Friday, February 16, 2007

Slamalot Blog: Sigh

The Pro-Passenger Blacklash begins.


http://slamalot.blogspot.com/2007/02/sigh.html

I'm a little ticked at the sudden "Airline Passenger Bill of Rights" idea invoked in the wake of the JetBlue stranded airlines fiasco.

Several things bug me about it: first, just like the overused "War on XXX" (War on Poverty, War on Drugs, War on Terror) I think invoking a Bill of Rights-style (Patients' Bill of Rights, etc.) concept cheapens the actual Bill of Rights. That's a seemingly stupid point, but it takes the fundamental freedoms that, bundled together, make America a desirable place to be, and transforms it into a euphemism for citizen outrage. I'm sorry people were stranded, but if there's an Airline Passenger Bill of Rights, then how about a Highway Commuter Bill of Rights, a Public Transportation Bill of Rights, and a Shopping Mall Consumer Bill of Rights, too? Lame! Seems to me that people should just be going after JetBlue and/or the FAA (or the TSA?) for boning up the process so that the passengers were stranded.

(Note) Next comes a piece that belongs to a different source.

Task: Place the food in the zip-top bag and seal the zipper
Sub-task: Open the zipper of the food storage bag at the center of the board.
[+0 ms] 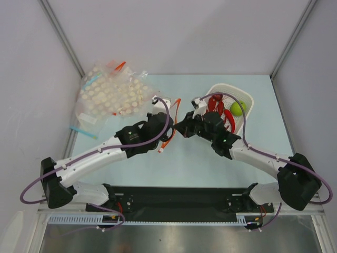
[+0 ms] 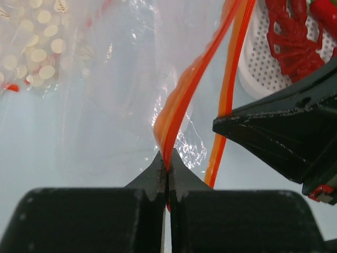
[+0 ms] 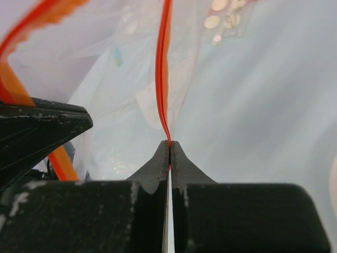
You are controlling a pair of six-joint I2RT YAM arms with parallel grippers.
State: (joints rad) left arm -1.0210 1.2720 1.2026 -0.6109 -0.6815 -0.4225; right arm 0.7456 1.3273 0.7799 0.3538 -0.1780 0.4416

A second thing that bugs me is how quickly and vehement the response has been to these people trapped 11 hours on a plane. Again, it's lame and irritating, but I couldn't help but think of the hapless people in New Orleans, who had a helluva lot more going on than the JetBlue passengers, and where was the help for them? I think there's more than a little class and race bias in the publicity around the JetBlue thing, and the push for reform, compared to New Orleans, which is still a mess, and is likely to remain so for a long, long time, victim of not-so benign neglect (some of which created the problem to begin with). But inconvenience some airline passengers, and it's suddenly a big issue. Why? Because they had cellphones with cameras, captured those Kodak moments?

A third thing that pissed me off was how JetBlue's stock went up in the wake of the JetBlue fiasco! My rule of thumb about the stock market is this: if it's bad news for working people and consumers, then the stocks go up; good news for everyday people, and the stocks go down. That's common enough to be, in my eyes, almost a truism. Chrysler axes thousands of workers, and I bet its stock goes up. A company lets its workers unionize, its stock'll go down. So, we have JetBlue blowing it, utterly failing to do what people are paying it to do, and it gets rewarded on the stock market. It's that topsy-turvy kind of accounting that lets CEOs garner massive salaries and benefits packages even as their companies tank. Enough, already.